The Compliance Certification should identify the specific violations, certify that they have been corrected, and certify that the self-disclosure policy conditions have been met. Disclosures will be considered withdrawn if: (1) the submitter withdraws it before submitting the Compliance Certification; (2) does not timely submit the Compliance Certification; or (3) submits a Compliance Certification that does not meet the conditions of the self-disclosure policies. In the case of withdrawal, eDisclosure will record the submission, notify the submitter that EPA will retain the records, and will send the submitter a notice that the disclosure does not qualify for penalty mitigation under the self-disclosure policies.
Entities with pre-existing unresolved Category 1 violations can resubmit the disclosures through the eDisclosure process (including Compliance Certification) within 120 days of the Portal’s launch. These disclosures are not eligible for an extension. Pre-existing disclosures subject to audit agreements will be resolved outside of eDisclosure through a Notice of Determination, Consent Agreement and Final Order, or Consent Decree. Other pre-existing disclosures not falling under one of these two groups will be treated as Category 2 disclosures.
EPA will conduct spot-checks on the submissions. In reviewing Category 1 submissions, it will look for conformity with EPCRA, the self-disclosure policies, and the eDisclosure requirements. In reviewing Category 2 submissions, EPA will look for significant concerns like criminal conduct and potential imminent hazards.

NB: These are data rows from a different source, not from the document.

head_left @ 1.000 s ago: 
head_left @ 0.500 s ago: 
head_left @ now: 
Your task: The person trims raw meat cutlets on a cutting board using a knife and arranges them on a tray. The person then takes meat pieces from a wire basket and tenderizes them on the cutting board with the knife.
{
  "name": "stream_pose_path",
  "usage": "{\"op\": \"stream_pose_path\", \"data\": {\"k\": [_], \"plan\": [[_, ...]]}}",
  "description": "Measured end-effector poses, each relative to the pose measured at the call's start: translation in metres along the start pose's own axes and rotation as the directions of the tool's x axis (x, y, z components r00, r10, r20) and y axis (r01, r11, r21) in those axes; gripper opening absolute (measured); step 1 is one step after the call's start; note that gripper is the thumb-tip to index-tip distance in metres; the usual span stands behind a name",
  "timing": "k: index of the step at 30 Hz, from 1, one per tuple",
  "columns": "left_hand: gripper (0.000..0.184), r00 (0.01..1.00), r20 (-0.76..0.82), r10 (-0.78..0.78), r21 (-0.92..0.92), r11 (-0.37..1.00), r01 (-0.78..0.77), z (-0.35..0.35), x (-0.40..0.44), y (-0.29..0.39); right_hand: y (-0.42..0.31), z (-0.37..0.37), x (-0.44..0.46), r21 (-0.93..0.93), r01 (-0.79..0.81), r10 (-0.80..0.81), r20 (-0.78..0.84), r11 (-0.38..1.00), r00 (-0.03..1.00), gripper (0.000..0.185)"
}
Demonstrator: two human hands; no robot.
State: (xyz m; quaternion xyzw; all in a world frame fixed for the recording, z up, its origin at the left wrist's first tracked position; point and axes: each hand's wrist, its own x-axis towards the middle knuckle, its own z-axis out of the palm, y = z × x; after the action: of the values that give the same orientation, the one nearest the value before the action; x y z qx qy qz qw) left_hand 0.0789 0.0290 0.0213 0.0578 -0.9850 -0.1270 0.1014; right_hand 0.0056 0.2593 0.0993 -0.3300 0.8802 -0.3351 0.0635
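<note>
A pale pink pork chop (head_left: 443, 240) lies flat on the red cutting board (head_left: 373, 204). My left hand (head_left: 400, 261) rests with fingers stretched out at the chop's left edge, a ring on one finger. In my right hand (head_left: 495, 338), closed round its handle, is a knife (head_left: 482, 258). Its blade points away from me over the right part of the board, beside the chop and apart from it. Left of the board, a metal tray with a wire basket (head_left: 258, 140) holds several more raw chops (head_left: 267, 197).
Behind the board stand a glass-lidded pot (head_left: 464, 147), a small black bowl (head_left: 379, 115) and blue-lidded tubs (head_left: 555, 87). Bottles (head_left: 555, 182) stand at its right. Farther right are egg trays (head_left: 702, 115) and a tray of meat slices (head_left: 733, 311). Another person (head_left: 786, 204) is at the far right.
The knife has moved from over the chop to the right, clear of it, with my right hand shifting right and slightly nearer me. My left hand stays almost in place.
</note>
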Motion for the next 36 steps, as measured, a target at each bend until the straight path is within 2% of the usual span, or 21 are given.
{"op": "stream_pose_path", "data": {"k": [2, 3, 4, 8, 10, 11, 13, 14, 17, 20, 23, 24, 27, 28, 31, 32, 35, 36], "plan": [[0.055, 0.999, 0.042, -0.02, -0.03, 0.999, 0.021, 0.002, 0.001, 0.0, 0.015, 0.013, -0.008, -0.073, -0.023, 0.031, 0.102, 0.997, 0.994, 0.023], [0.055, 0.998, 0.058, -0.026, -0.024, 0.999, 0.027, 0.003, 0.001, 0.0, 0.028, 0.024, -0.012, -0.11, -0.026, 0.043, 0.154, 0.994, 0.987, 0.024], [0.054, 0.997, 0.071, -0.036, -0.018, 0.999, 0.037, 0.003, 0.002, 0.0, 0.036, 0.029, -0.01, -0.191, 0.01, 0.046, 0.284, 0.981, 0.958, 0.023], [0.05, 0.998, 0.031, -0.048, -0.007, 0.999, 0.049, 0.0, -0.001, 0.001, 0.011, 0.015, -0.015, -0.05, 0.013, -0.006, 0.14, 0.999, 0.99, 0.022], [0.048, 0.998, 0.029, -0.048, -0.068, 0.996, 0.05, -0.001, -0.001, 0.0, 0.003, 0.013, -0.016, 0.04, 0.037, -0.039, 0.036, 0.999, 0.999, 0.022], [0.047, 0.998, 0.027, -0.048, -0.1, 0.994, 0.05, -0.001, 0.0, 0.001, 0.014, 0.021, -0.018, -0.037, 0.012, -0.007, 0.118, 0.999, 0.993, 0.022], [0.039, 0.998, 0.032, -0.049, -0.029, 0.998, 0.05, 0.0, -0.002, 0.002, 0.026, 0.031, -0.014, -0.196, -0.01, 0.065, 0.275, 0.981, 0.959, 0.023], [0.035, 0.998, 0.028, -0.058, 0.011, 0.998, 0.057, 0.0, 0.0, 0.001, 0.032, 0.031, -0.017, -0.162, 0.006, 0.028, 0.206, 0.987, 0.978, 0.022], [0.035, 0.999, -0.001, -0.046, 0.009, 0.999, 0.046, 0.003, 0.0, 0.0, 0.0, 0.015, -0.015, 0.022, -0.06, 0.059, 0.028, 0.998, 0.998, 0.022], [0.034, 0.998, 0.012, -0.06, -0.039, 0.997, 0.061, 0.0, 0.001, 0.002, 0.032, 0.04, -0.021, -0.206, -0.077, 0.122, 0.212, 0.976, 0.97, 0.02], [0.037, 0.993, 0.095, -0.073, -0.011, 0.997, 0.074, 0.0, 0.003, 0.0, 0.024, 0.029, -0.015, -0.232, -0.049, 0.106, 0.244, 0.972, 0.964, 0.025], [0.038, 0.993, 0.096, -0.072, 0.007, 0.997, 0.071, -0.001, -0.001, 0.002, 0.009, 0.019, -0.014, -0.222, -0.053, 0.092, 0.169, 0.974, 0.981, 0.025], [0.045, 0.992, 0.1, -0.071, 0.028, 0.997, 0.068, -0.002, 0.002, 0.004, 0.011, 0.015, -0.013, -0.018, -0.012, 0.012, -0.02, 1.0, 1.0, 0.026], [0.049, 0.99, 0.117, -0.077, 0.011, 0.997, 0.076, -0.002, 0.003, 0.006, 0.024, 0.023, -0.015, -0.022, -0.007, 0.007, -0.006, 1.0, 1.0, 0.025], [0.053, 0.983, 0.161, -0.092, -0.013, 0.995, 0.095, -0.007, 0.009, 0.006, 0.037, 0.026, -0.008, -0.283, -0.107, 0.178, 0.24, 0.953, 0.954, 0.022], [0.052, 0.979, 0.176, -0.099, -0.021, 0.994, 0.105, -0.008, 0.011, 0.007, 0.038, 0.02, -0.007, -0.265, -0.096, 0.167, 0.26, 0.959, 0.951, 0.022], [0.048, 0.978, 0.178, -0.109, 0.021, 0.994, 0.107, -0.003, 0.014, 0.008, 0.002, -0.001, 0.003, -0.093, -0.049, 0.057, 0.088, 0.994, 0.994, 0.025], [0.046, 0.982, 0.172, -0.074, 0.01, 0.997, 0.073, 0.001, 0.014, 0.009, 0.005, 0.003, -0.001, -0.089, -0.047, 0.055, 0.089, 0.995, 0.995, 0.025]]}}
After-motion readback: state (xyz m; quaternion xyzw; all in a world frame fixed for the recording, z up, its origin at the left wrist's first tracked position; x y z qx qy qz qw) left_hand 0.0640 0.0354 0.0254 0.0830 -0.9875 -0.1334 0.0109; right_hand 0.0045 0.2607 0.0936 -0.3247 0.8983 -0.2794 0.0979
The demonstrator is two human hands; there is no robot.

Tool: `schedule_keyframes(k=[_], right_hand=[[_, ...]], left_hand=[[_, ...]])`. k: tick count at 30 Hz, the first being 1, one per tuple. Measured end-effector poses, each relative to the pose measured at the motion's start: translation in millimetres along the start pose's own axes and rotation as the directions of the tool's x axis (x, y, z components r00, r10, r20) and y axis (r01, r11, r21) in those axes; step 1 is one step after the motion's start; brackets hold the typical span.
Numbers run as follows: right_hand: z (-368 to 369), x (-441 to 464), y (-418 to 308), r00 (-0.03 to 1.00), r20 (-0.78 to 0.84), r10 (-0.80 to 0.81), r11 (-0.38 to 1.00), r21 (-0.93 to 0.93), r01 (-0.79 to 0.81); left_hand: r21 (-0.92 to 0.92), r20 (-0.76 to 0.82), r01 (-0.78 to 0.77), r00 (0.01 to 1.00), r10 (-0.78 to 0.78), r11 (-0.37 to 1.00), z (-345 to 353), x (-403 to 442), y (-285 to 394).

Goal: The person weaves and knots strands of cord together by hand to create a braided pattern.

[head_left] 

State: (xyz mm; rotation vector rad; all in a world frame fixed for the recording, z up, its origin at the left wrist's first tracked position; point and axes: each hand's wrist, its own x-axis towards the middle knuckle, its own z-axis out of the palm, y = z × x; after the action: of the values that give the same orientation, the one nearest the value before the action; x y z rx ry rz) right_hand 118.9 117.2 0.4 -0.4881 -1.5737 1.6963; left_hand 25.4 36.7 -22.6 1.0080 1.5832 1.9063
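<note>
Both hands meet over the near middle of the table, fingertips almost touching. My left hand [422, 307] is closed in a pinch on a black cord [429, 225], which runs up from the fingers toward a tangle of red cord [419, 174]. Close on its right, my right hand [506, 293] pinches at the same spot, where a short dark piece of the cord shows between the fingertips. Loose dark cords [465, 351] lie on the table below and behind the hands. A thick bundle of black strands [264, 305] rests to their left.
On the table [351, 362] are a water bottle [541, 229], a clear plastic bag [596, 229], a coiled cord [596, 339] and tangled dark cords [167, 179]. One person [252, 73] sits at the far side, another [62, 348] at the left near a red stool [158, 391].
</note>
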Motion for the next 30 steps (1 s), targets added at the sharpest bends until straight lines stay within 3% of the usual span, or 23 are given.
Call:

EPA intends to make publicly available eNODs issued for Category 1 releases. This is consistent with EPA’s policy that resolved disclosures are publicly releasable in response to a Freedom of Information Act request, and because the eDisclosure system cannot process confidential business information (“CBI”). Therefore, reports should be scrubbed for CBI information, and any follow-up CBI required to be submitted must be sent manually.
The eDisclosure system offers a promising means of resolving self-disclosures in an efficient manner, particularly for the most common types of disclosures involving Toxic Release Inventory and EPCRA “Tier 2” reporting violations. For other types of violations, however, the new system offers more limited benefits, particularly regarding the certainty of resolution, than under the prior Audit Policy approach.